Yukarıdaki birinci ve ikinci sorudaki pratikleri hatırlayın. Kendinize şefkatle yaklaşarak yargılayıcı düşüncelere karşı koyabilirsiniz. Eğer bunda zorlanıyorsanız kendinize şefkatli yaklaşmanın kolay bir yolu da var. Size gelip bedeninden nefret ettiğini söyleyen küçük bir çocuğu hayal edin. Ona ne söylerdiniz? Bir çocuğa ya da en yakın arkadaşınıza olumsuz konuşmak zalimce görünüyor, değil mi? İşte aynı şekilde kendinize de kötü konuşmayı hak etmiyorsunuz.
Çok sevdiğiniz birinin size, “On kilo almışım, çok kötü hissediyorum. Çok çirkinim!” dediğini düşünelim. Ona, “Haklısın, tamamen berbatsın!” mı dersiniz? Hayır! Büyük ihtimalle, “Çevremiz kilo alımını çok kötü bir şey olarak gösterdiği için beden formunun değişebileceğini kabul etmenin zor olduğunu biliyorum. Ama kilon, senin değerini belirleyen bir şey değil. Ben seni olduğun kişi için önemsiyorum. Bunun vücut ölçünle hiçbir ilgisi yok.” Peki bunu kendine de söyleseydin?

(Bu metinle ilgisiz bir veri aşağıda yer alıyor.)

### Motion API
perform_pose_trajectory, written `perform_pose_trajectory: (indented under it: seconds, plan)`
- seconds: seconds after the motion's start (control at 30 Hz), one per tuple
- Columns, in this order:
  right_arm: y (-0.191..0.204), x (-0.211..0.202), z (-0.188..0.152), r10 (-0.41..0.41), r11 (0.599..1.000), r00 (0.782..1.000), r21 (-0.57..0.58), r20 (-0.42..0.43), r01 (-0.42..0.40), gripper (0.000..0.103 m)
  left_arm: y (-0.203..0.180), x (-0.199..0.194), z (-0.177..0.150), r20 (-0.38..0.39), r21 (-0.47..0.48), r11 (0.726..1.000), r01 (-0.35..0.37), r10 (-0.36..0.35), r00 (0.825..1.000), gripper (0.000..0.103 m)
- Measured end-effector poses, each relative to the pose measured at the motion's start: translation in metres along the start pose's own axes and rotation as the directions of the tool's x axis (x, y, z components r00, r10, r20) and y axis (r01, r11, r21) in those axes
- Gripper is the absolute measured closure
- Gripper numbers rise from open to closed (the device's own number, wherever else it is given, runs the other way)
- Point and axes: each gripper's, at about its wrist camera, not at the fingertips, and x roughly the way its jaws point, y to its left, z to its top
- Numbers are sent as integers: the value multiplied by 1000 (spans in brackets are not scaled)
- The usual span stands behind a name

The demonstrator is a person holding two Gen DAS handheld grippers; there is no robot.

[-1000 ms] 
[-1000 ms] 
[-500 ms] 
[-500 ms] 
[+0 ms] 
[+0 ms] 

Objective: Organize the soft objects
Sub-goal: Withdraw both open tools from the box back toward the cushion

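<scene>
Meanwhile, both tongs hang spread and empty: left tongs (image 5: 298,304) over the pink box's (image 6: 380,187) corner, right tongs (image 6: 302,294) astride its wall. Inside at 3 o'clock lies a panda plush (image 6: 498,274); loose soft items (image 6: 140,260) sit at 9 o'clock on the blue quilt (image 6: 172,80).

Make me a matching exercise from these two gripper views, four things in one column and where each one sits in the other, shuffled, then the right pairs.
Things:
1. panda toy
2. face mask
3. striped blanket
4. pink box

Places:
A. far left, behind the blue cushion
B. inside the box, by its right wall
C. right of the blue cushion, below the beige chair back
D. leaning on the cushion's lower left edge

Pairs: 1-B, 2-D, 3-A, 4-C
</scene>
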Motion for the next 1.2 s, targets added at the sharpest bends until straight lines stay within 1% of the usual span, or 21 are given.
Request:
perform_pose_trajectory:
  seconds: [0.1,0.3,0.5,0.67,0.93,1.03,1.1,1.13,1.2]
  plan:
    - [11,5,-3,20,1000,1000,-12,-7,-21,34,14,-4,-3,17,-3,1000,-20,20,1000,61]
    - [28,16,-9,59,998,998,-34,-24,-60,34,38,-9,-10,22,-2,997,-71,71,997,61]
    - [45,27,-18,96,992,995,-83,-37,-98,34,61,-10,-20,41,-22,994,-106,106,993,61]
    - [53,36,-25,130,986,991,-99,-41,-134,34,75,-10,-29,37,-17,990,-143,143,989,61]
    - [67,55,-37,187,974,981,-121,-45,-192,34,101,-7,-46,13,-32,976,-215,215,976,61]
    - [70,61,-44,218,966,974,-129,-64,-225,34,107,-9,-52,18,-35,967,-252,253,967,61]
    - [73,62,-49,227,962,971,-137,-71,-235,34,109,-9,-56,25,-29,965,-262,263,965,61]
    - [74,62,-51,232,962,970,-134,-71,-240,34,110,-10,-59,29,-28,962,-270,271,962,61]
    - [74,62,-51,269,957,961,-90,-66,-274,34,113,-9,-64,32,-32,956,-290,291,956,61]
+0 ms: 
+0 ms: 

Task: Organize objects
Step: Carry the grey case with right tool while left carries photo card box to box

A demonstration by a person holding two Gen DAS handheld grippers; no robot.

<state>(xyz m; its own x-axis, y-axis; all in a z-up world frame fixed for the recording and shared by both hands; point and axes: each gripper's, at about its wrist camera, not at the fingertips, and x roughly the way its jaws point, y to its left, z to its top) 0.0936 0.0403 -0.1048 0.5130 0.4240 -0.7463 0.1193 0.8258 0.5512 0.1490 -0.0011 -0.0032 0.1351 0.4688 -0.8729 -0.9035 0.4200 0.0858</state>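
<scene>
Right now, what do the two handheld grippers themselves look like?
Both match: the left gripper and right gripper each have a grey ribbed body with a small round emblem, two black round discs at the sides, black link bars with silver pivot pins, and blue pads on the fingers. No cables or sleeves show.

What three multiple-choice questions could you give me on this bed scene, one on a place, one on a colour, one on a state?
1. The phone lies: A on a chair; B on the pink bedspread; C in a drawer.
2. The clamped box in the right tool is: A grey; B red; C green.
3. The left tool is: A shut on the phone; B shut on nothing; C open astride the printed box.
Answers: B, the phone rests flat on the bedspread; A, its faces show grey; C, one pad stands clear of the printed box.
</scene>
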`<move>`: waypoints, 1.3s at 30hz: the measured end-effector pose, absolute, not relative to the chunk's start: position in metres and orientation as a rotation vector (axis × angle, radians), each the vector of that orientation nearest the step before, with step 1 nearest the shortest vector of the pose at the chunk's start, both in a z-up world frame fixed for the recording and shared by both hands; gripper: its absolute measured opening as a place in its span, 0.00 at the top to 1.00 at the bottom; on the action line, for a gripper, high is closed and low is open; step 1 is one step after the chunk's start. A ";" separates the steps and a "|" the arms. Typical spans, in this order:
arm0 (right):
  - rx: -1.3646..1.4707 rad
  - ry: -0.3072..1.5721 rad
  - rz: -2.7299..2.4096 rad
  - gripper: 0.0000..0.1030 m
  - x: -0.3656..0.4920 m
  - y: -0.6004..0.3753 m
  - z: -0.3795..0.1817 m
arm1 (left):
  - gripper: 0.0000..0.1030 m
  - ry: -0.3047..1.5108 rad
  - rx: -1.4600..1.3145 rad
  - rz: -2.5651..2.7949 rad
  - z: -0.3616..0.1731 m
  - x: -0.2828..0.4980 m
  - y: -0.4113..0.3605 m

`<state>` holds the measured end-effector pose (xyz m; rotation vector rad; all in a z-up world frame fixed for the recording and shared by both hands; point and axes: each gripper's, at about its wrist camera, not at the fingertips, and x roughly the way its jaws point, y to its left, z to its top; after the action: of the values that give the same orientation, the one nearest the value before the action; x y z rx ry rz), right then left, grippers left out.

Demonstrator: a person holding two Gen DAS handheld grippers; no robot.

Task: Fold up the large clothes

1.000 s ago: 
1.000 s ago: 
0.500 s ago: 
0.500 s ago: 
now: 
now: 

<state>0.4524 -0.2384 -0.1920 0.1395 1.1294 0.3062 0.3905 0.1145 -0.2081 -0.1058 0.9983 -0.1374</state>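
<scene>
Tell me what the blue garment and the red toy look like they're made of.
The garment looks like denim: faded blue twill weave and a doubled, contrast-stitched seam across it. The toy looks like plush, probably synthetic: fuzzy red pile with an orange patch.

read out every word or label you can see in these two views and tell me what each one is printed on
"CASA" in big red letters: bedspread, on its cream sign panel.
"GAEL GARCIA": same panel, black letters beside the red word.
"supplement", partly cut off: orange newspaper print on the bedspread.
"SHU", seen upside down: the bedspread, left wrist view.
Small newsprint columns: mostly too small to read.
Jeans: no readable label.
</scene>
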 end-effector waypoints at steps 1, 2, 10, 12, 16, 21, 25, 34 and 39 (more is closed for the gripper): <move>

Unutmayın, düşünce kalıplarınızı tekrardan şekillendirmek zaman alır ve pratik gerektirir. Yıllardır kendinizle sert ve eleştirel bir şekilde konuşuyorsanız, şefkatli ve esnek bir yaklaşıma geçiş bir gecede gerçekleşmeyecektir. Bol bol pratik yapmayı unutmayın. Bu konuda zorlanıyorsanız uzman birinden destek almaktan asla çekinmeyin.